=== Work to be completed ===
Every line from the one bearing "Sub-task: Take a" through the last line of the entries should be printed exactly, with no other output.

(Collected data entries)
★ ★ ★ ★ ★ ★ ★
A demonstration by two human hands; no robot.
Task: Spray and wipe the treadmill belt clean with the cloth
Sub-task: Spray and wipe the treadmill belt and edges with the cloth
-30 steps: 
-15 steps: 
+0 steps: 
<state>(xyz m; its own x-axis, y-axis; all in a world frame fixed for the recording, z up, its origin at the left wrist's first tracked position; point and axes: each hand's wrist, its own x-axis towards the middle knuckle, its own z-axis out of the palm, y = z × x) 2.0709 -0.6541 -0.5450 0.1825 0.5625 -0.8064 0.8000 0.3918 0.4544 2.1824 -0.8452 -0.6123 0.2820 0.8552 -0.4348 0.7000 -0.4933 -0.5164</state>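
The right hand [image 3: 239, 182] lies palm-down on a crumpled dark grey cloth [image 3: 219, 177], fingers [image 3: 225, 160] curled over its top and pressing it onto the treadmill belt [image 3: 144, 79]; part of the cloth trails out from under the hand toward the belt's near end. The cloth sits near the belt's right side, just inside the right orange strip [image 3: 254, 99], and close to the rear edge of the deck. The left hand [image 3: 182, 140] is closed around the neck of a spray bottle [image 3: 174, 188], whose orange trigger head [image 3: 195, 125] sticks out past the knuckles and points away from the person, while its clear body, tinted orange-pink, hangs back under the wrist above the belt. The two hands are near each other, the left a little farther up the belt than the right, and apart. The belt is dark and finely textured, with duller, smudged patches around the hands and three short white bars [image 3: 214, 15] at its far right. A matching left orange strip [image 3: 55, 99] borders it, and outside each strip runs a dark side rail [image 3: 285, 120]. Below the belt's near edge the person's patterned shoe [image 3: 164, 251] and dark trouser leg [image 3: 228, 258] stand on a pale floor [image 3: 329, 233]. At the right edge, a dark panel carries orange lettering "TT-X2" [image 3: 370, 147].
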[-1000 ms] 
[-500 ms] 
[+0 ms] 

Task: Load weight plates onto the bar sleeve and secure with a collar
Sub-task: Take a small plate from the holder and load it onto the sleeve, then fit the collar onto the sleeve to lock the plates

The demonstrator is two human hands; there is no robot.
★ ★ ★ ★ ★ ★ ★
=== Solution below ===
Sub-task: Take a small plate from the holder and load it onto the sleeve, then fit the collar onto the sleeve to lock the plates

The demonstrator is two human hands; there is no robot.

This answer is complete.